Please give back the lines from the line containing "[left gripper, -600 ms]" through the end of the listing below, exactly as written and without pictures.

Segment Open

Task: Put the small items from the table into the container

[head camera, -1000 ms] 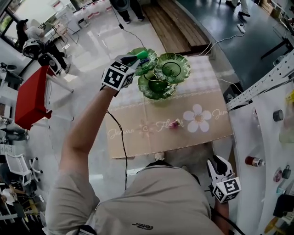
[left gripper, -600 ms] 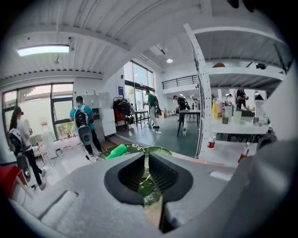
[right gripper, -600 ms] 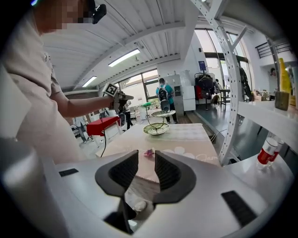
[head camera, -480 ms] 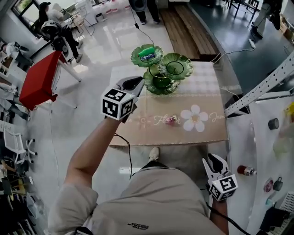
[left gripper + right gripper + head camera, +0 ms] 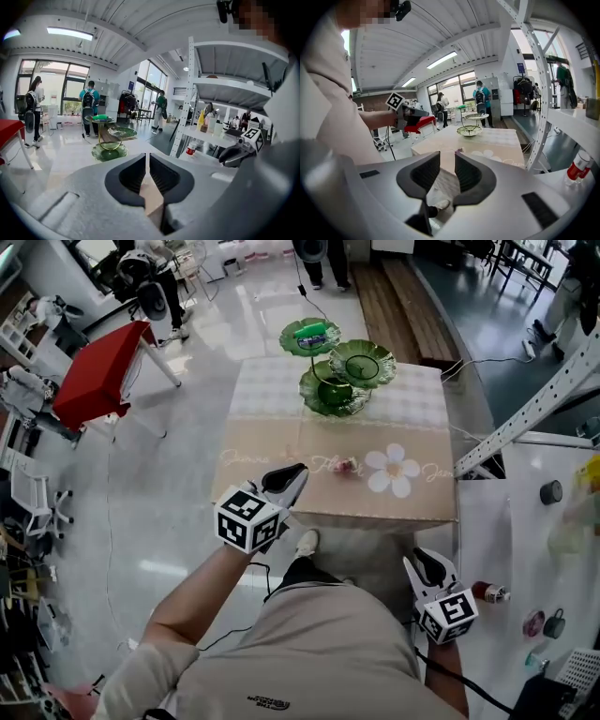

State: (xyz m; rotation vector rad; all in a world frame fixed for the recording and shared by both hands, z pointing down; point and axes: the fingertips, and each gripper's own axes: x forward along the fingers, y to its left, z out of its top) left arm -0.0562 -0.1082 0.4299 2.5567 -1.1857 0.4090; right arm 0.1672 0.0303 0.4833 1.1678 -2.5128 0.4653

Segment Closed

- _Solution to the exercise_:
[left gripper, -600 ms] 
[right gripper, -600 ms] 
[head camera, -480 ms] 
[left gripper + right gripper + head camera, +0 ms] 

State: (xyz m; rotation vector rad; all in a world frame fixed for the recording and shared by both hands, z pointing down; point and axes: the fingertips, and each gripper's own axes: x forward along the fingers, y to its left, z out of its top) left arm -0.0562 -0.1082 0.4299 2.5567 -1.1857 0.4090; right arm 0.1672 0.0303 0.4833 1.1678 -2.5128 0.4653

Here the answer is complete.